BAIKONUR. Jan 24 (Interfax-Kazakhstan) - The launch of AMS- 9, a U.S. telecommunications satellite, initially slated for early February this year, has been postponed to March 15.

In a report to Interfax, a source at the cosmodrome quotes Baikonur's General Machine-Building Design Center as saying "the launch was put off because its contractor - Americom - has not chosen the accelerating unit for the rocket booster yet."

The AMS-9 is planned to be boosted by a Proton-K rocket. The source recalled that the Breeze-M, a new accelerating unit (designed by the Khrunichev Space Corporation), was chosen originally.

However, specialists now believe that the new accelerator has not been fitted well enough. At the same time, Americom also lacks trust in the DM-3 unit (designed by Russia's Energia Corporation) since it was this accelerator that, in putting the European communication satellite Astra-1K into projected orbit on November 26, 2002, malfunctioned and caused the subsequent loss of the spacecraft.

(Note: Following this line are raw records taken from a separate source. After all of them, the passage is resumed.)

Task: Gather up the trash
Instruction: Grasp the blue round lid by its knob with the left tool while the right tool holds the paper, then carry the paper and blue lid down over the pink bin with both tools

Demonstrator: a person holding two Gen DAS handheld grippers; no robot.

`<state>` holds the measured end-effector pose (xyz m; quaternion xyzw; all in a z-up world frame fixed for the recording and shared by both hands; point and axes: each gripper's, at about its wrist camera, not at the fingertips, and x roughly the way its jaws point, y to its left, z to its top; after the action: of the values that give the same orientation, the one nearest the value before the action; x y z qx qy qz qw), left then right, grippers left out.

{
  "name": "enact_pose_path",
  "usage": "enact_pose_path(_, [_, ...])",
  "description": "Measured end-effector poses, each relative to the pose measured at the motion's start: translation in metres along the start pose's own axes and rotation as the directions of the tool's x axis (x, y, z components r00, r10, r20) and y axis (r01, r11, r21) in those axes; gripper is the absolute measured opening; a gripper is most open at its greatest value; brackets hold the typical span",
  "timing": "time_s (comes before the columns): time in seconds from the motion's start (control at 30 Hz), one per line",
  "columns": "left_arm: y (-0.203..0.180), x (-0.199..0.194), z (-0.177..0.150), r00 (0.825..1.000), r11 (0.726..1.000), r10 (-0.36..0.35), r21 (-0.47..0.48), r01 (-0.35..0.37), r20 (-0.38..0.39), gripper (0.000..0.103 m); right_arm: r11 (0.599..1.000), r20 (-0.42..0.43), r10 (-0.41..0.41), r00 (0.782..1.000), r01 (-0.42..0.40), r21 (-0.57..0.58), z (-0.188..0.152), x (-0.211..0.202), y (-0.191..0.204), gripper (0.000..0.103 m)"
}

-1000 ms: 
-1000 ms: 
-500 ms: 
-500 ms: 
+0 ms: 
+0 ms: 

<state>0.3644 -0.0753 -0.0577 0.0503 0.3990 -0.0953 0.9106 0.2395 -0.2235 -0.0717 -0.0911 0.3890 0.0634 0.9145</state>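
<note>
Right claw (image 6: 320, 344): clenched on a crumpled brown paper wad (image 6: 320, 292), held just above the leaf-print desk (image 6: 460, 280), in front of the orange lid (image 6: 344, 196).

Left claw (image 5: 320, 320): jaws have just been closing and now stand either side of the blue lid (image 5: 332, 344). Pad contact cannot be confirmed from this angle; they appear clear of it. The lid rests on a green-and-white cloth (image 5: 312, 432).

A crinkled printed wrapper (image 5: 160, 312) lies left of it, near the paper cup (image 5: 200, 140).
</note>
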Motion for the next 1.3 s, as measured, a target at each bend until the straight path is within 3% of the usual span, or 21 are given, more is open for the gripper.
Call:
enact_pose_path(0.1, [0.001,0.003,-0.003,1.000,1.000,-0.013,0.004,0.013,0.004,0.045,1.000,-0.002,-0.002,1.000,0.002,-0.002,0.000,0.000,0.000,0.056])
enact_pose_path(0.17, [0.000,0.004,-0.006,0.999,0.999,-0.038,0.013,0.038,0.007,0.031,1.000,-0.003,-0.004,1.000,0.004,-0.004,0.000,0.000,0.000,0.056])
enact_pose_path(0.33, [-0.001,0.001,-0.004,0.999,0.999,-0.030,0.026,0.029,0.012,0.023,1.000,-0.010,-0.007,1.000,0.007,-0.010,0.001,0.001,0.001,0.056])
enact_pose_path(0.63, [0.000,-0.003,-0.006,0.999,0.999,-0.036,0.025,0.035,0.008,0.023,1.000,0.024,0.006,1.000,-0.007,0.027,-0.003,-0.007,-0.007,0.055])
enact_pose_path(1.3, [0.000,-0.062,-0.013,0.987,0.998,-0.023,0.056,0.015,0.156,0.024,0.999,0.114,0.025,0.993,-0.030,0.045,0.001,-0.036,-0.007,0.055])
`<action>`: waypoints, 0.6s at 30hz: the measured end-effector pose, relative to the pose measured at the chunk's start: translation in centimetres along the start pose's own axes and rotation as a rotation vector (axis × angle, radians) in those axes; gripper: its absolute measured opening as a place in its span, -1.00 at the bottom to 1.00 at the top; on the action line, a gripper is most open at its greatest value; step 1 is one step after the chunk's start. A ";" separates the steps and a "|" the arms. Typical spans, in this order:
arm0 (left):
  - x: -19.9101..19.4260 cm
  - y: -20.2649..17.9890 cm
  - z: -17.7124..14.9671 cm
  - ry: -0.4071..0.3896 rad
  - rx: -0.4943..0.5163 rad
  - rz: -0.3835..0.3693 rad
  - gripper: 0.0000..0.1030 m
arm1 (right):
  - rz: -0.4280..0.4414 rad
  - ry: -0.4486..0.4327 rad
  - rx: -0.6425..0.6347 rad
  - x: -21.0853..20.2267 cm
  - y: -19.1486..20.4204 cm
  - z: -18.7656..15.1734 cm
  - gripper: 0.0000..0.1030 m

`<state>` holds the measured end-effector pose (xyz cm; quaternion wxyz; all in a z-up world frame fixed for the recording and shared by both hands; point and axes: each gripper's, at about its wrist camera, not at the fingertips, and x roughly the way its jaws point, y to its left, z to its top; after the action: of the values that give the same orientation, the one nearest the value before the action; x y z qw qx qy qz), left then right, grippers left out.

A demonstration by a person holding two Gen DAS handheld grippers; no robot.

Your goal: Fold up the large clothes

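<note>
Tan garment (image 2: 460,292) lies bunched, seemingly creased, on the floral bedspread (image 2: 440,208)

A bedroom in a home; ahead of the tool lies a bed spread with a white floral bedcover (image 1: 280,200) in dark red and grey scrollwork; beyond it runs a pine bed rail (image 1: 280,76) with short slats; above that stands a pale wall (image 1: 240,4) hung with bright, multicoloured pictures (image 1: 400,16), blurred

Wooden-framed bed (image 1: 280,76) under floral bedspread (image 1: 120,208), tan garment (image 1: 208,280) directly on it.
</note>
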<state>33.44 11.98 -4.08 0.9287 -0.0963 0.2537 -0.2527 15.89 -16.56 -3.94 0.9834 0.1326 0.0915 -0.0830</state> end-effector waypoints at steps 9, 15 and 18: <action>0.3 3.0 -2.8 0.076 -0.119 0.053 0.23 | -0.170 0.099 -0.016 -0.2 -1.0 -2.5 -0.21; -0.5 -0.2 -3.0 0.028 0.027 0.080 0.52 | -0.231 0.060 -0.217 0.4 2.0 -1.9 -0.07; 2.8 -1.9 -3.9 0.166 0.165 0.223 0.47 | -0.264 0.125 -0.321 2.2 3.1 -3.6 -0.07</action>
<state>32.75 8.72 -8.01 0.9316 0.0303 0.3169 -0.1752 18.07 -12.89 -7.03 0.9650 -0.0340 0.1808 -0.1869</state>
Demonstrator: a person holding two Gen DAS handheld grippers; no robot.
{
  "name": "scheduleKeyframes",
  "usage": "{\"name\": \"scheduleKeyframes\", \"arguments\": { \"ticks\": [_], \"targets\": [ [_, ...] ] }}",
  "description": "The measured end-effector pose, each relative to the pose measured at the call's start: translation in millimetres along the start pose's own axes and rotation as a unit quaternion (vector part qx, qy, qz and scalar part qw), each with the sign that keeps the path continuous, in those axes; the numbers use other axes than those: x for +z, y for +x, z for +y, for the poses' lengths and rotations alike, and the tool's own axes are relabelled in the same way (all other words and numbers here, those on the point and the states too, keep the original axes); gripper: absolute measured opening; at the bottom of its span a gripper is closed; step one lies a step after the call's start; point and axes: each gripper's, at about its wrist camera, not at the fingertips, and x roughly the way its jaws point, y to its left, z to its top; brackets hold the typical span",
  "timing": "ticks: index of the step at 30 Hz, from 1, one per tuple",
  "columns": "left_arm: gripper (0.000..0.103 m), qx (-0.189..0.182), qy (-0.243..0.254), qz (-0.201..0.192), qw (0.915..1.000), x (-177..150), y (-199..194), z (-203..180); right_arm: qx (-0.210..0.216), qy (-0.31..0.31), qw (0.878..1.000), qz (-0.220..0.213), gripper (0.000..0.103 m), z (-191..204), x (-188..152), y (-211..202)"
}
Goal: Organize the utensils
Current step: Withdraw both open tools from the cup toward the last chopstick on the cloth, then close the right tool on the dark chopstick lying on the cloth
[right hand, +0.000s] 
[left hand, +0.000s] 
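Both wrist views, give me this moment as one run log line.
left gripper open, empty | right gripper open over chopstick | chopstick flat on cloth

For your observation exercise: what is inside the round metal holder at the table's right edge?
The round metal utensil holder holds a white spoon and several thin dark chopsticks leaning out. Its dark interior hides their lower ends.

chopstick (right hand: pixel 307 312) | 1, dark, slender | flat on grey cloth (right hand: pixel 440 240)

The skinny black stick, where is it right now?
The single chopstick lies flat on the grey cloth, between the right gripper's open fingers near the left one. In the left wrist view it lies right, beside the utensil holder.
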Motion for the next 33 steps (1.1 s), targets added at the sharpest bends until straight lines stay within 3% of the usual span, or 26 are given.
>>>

The source recalled that the AMS-9 launch is to be the first commercial lift of a Proton-K from the machine-building center's 200th pad of the cosmodrome.

At the end of last year, specialists from the Russian- American joint venture International Launch Services preliminary assessed how ready the land-based technological equipment of the Proton-K was at the 200th pad.

The French company Alcatel manufactured the AMS-9 for Americom.